Exercise details: A faithful, picture-free copy of the listing below is required.
#####
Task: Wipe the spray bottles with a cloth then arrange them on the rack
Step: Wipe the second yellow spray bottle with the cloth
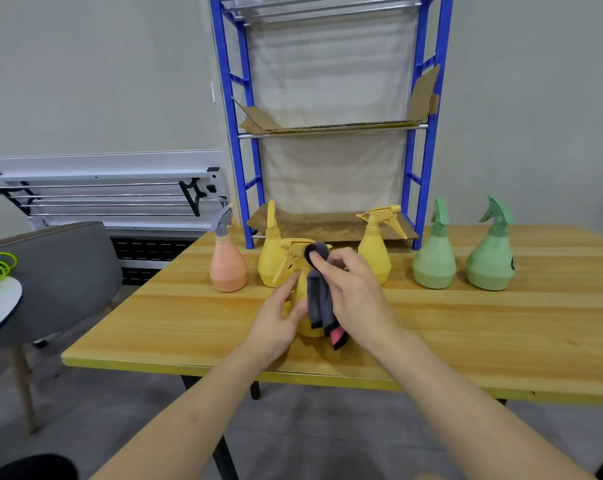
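Six spray bottles on wooden table [466,327]; left hand [279,323] grips yellow bottle [302,299], right hand [352,292] pinches grey cloth [319,299] against its sprayer head.

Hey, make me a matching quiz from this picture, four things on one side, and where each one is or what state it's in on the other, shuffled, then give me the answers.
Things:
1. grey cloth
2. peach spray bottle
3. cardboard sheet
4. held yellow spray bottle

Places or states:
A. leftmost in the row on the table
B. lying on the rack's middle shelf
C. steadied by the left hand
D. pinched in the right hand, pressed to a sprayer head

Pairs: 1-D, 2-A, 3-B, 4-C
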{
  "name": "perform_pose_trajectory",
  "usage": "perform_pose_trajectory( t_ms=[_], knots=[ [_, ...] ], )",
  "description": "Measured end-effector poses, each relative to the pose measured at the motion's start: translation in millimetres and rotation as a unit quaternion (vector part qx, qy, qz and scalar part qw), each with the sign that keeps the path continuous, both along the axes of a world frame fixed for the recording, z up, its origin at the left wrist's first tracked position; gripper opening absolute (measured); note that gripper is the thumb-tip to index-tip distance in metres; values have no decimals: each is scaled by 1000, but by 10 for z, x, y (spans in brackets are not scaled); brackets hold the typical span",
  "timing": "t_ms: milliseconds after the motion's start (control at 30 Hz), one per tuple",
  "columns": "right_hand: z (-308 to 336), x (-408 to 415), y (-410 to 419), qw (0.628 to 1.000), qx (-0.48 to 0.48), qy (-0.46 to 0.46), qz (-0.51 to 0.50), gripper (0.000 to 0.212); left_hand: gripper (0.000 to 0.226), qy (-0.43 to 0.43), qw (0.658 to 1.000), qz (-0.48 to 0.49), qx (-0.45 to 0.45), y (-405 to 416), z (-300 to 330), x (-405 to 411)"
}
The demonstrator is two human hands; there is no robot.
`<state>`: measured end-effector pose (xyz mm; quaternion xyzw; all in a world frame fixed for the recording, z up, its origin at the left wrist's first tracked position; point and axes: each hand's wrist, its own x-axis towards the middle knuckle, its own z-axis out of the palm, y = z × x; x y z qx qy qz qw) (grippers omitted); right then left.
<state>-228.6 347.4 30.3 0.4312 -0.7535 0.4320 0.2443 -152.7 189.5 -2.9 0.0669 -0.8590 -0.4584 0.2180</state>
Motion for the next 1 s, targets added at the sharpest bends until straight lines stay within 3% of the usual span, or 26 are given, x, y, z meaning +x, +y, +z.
perform_pose_trajectory(
  t_ms=[133,267,433,733,867,1000],
  knots=[
    [-189,9,23,1000,1,13,0,38,64,6,1000,-2,2,9,17,19],
    [-196,-18,117,999,-7,-45,-20,32,69,4,1000,-8,0,17,24,29],
    [25,99,45,996,-87,-19,-26,35,65,-2,1000,-7,-7,11,29,36],
    [-174,9,74,997,-23,-54,-45,32,76,4,1000,-12,2,30,35,37],
    [-4,148,69,994,-98,24,-42,32,62,-2,1000,-6,-7,7,19,23],
    [132,161,24,992,-80,96,-27,36,61,-3,1000,3,-15,-36,-6,4]
  ],
)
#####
Task solution:
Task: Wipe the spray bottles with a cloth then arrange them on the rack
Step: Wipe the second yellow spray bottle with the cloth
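Six spray bottles on wooden table [466,327]; left hand [279,323] grips yellow bottle [302,299], right hand [352,292] pinches grey cloth [319,299] against its sprayer head.

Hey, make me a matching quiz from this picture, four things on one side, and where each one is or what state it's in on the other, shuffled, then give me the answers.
Things:
1. grey cloth
2. peach spray bottle
3. cardboard sheet
4. held yellow spray bottle

Places or states:
A. leftmost in the row on the table
B. lying on the rack's middle shelf
C. steadied by the left hand
D. pinched in the right hand, pressed to a sprayer head

Pairs: 1-D, 2-A, 3-B, 4-C
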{
  "name": "perform_pose_trajectory",
  "usage": "perform_pose_trajectory( t_ms=[_], knots=[ [_, ...] ], )",
  "description": "Measured end-effector poses, each relative to the pose measured at the motion's start: translation in millimetres and rotation as a unit quaternion (vector part qx, qy, qz and scalar part qw), each with the sign that keeps the path continuous, both along the axes of a world frame fixed for the recording, z up, its origin at the left wrist's first tracked position; gripper opening absolute (measured); note that gripper is the thumb-tip to index-tip distance in metres; values have no decimals: each is scaled by 1000, but by 10 for z, x, y (spans in brackets are not scaled); brackets hold the typical span",
  "timing": "t_ms: milliseconds after the motion's start (control at 30 Hz), one per tuple",
  "columns": "right_hand: z (-308 to 336), x (-408 to 415), y (-410 to 419), qw (0.628 to 1.000), qx (-0.48 to 0.48), qy (-0.46 to 0.46), qz (-0.51 to 0.50), gripper (0.000 to 0.212); left_hand: gripper (0.000 to 0.226), qy (-0.43 to 0.43), qw (0.658 to 1.000), qz (-0.48 to 0.49), qx (-0.45 to 0.45), y (-405 to 416), z (-300 to 330), x (-405 to 411)"
}
The demonstrator is two human hands; there is no robot.
`<state>`: measured end-effector pose (xyz mm; quaternion xyzw; all in a world frame fixed for the recording, z up, its origin at the left wrist's first tracked position; point and axes: each hand's wrist, its own x-axis towards the middle knuckle, its own z-axis out of the palm, y = z × x; x y z qx qy qz qw) (grippers omitted); right then left.
<state>-228.6 347.4 30.3 0.4312 -0.7535 0.4320 0.2443 -152.7 189.5 -2.9 0.0669 -0.8590 -0.4584 0.2180</state>
Motion for the next 1 s, targets added at the sharpest bends until straight lines stay within 3% of the usual span, or 26 are given, x, y, z meaning +x, +y, +z.
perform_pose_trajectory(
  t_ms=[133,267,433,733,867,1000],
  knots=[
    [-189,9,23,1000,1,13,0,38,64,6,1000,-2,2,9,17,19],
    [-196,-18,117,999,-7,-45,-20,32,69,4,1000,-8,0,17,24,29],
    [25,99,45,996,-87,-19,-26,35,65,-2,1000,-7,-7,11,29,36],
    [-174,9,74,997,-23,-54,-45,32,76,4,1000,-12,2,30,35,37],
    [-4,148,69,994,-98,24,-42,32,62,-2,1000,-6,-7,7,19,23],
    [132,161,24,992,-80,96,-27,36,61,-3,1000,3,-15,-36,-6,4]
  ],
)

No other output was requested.